I tried to count the number of instructions of add loop application in RISC-V FPGA, using very simple RV32IM core with Linux 5.4.0 buildroot.
add.c:
int main()
{
int a = 0;
for (int i = 0; i < 1024*1024; i++)
a++;
printf("RESULT: %d\n", a);
return a;
}
I used -O0 compile option so that the loop really loop, and the resulting dump file is following:
000103c8 <main>:
103c8: fe010113 addi sp,sp,-32
103cc: 00812e23 sw s0,28(sp)
103d0: 02010413 addi s0,sp,32
103d4: fe042623 sw zero,-20(s0)
103d8: fe042423 sw zero,-24(s0)
103dc: 01c0006f j 103f8 <main+0x30>
103e0: fec42783 lw a5,-20(s0)
103e4: 00178793 addi a5,a5,1 # 12001 <__TMC_END__+0x1>
103e8: fef42623 sw a5,-20(s0)
103ec: fe842783 lw a5,-24(s0)
103f0: 00178793 addi a5,a5,1
103f4: fef42423 sw a5,-24(s0)
103f8: fe842703 lw a4,-24(s0)
103fc: 001007b7 lui a5,0x100
10400: fef740e3 blt a4,a5,103e0 <main+0x18>
10404: fec42783 lw a5,-20(s0)
10408: 00078513 mv a0,a5
1040c: 01c12403 lw s0,28(sp)
10410: 02010113 addi sp,sp,32
10414: 00008067 ret
As you can see, the application loops from 103e0 ~ 10400, which is 9 instructions, so the number of total instruction must be at least 9 * 1024^2 But the result of perf stat is pretty weird
RESULT: 1048576
Performance counter stats for './add.out':
3170.45 msec task-clock # 0.841 CPUs utilized
20 context-switches # 0.006 K/sec
0 cpu-migrations # 0.000 K/sec
38 page-faults # 0.012 K/sec
156192046 cycles # 0.049 GHz (11.17%)
8482441 instructions # 0.05 insn per cycle (11.12%)

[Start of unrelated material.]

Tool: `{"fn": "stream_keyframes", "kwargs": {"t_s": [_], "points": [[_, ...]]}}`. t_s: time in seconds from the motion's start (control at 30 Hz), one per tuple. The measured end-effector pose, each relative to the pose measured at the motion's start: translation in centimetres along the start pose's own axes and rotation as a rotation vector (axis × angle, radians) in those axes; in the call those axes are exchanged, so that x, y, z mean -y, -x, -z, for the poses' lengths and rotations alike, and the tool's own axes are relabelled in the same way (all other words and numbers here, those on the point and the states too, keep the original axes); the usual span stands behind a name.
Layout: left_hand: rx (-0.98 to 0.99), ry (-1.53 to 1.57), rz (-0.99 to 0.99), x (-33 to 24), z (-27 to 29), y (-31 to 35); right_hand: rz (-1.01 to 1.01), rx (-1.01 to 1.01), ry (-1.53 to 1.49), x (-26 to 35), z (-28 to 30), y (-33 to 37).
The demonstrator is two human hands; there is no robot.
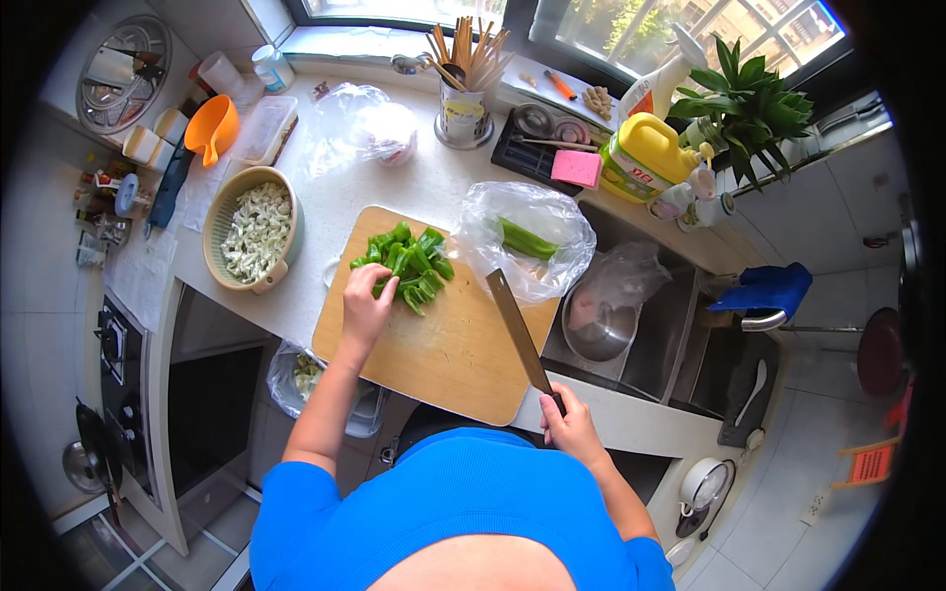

1145775 branches # 0.361 M/sec (11.25%)
3.771031341 seconds time elapsed
0.075933000 seconds user
3.559385000 seconds sys
The total number of instructions perf counted was lower than 9 * 1024^2. Difference is about 10%. How is this happening? I think the output of perf should be larger than that, because perf tool measures not only overall add.out, but also overhead of perf itself and context-switching.